(Task statement)
Copy nothing but the lines below running from the line containing "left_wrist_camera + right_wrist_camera" through the line containing "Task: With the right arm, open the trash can", both end lines included.

================

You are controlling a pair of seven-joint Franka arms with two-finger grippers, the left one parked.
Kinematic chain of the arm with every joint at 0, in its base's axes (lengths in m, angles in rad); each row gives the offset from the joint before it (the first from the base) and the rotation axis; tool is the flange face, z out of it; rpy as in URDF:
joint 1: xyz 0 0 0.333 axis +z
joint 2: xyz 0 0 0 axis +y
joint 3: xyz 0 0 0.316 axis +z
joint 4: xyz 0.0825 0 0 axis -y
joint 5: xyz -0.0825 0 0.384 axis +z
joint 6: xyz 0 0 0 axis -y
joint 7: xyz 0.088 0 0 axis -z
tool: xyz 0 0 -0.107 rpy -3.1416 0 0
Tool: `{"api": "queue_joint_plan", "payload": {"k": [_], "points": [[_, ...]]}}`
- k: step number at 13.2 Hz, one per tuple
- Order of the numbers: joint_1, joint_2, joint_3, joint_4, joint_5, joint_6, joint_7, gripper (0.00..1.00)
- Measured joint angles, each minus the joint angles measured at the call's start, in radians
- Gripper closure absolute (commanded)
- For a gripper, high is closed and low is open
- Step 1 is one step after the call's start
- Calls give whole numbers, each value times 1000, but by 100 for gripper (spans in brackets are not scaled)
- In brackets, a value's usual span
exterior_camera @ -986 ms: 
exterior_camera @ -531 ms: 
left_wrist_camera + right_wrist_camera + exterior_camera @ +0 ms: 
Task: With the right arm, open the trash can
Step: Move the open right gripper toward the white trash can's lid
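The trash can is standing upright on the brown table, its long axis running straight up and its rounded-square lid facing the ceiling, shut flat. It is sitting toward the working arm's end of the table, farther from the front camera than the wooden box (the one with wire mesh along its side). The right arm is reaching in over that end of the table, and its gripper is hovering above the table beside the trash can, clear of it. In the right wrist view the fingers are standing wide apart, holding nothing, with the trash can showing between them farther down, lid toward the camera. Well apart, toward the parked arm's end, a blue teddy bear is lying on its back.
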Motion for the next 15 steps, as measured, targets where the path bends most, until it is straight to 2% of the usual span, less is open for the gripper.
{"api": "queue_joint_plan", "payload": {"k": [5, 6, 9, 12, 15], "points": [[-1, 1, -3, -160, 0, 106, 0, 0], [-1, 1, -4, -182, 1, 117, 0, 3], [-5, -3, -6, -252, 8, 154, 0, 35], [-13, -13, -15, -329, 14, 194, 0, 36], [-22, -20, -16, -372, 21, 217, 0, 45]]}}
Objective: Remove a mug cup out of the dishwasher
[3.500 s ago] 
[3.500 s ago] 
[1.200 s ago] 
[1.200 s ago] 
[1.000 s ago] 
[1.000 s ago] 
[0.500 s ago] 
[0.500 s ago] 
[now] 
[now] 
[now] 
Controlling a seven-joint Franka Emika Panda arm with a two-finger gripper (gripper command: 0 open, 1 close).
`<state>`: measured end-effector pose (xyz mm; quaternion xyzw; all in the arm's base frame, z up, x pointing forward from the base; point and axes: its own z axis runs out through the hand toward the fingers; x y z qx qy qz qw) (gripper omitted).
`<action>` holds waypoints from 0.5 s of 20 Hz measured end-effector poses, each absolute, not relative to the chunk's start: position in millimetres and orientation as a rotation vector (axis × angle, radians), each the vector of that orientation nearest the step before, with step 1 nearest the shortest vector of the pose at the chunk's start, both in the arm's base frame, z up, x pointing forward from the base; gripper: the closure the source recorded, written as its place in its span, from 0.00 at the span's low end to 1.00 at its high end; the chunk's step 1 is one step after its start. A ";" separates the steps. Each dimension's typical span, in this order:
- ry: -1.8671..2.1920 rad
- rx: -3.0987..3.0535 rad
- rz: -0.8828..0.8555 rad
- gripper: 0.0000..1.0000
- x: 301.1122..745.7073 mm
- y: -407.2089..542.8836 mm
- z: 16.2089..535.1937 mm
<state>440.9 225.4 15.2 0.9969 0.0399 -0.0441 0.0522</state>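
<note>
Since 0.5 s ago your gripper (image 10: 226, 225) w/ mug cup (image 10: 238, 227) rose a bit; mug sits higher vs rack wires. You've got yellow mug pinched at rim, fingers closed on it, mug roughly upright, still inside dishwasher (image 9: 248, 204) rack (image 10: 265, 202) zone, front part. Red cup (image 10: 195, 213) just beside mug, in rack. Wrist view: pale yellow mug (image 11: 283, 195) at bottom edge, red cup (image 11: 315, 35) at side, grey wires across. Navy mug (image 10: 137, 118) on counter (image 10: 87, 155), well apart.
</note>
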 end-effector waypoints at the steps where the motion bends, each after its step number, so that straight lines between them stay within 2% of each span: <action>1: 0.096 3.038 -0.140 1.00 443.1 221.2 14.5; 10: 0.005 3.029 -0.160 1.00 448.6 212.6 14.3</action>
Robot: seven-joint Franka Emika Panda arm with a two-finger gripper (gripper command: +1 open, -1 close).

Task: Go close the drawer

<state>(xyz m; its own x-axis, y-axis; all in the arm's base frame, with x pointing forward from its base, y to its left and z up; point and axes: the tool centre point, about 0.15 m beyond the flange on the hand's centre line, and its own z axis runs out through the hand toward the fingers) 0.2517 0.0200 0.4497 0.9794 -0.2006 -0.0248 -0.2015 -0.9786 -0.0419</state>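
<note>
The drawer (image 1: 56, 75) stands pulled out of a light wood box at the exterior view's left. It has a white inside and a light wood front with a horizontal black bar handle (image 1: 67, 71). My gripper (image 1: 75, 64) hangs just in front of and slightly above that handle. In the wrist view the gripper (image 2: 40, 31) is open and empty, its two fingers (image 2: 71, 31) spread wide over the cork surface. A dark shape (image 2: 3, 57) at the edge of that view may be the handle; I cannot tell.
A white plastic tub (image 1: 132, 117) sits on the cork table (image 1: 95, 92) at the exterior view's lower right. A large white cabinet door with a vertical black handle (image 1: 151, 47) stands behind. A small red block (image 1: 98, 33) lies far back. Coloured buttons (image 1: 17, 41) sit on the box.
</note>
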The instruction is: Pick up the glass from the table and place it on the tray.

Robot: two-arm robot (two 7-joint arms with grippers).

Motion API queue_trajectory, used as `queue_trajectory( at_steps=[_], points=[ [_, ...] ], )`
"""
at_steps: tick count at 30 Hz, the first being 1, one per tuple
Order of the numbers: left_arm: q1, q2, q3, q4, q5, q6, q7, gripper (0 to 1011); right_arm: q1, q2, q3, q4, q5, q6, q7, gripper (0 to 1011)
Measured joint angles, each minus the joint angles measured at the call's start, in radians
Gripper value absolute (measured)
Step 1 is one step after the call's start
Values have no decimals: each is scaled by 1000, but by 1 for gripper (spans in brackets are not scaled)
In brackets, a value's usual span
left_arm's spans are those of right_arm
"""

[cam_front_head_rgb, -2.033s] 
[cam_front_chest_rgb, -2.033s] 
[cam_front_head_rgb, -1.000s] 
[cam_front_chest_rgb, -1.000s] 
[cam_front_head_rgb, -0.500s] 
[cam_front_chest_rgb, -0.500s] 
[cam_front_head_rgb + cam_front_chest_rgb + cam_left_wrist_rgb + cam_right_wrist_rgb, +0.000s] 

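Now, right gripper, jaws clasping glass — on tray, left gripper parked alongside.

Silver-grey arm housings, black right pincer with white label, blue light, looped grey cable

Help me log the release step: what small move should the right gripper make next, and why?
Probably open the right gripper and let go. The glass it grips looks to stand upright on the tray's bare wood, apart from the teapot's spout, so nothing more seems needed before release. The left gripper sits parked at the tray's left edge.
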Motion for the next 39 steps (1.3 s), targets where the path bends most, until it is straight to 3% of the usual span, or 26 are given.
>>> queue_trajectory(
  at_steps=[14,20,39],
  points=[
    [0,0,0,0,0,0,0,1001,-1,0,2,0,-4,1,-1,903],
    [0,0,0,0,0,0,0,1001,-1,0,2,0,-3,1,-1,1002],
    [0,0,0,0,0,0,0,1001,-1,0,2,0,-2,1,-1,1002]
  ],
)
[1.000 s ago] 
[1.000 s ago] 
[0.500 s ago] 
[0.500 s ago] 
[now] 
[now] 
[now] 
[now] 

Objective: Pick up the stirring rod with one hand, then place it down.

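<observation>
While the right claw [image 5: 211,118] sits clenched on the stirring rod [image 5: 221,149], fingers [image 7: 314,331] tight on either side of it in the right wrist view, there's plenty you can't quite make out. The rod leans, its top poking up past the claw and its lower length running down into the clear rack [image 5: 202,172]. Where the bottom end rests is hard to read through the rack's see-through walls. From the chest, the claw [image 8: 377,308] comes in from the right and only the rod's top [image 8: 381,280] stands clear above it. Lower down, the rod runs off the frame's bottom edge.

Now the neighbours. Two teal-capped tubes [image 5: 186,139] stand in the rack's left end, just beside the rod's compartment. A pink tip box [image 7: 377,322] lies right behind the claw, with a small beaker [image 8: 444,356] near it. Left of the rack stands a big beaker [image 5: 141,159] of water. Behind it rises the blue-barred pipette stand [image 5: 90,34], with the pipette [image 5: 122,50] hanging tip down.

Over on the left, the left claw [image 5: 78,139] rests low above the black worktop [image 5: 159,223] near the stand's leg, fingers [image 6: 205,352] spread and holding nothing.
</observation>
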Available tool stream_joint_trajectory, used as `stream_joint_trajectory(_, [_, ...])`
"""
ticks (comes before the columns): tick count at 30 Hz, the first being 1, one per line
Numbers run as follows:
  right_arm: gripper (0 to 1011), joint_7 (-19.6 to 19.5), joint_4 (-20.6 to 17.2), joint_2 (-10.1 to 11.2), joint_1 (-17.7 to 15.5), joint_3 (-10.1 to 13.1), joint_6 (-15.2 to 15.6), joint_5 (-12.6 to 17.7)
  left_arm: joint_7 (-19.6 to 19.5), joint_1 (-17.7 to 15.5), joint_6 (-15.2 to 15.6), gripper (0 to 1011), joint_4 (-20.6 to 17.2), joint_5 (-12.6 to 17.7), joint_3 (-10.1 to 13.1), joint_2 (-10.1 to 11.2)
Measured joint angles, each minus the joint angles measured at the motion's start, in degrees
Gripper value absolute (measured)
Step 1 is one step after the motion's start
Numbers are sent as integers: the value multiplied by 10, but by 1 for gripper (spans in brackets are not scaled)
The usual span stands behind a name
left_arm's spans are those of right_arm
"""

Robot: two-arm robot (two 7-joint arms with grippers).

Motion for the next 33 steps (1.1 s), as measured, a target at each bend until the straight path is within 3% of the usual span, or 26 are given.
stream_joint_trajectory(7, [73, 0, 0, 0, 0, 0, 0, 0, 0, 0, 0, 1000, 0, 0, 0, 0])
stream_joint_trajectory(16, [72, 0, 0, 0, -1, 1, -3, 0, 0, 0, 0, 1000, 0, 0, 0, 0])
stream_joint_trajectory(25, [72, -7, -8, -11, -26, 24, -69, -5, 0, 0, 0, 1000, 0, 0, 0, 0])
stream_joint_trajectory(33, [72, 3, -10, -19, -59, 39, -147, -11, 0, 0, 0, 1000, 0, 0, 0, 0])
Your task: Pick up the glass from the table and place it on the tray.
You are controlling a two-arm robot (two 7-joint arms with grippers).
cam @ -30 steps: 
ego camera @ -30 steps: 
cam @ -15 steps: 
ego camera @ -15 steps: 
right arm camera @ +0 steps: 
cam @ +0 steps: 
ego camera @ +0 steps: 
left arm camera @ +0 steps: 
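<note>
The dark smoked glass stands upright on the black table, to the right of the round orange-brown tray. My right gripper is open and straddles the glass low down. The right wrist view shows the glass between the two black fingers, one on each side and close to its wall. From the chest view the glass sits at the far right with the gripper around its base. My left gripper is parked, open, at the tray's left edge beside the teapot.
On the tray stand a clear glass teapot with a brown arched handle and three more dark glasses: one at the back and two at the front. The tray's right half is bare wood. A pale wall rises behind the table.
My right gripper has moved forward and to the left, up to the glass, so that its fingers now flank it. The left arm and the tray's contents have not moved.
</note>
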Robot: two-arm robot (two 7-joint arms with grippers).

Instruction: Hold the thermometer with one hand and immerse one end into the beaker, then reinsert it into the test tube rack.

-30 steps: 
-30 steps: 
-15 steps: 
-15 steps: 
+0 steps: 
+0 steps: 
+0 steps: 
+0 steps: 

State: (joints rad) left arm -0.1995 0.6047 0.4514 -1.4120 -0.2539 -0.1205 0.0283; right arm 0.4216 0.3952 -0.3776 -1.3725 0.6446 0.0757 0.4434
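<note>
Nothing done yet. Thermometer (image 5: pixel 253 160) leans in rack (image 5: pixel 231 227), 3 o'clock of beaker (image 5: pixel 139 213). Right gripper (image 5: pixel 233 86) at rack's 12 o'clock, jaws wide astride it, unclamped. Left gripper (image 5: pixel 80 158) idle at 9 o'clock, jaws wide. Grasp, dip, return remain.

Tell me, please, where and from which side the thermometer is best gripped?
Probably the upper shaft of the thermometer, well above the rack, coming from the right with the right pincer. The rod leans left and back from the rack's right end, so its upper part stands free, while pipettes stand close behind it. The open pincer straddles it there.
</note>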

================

(Answer to the problem)
left_wrist_camera + right_wrist_camera + exterior_camera @ +0 ms: 
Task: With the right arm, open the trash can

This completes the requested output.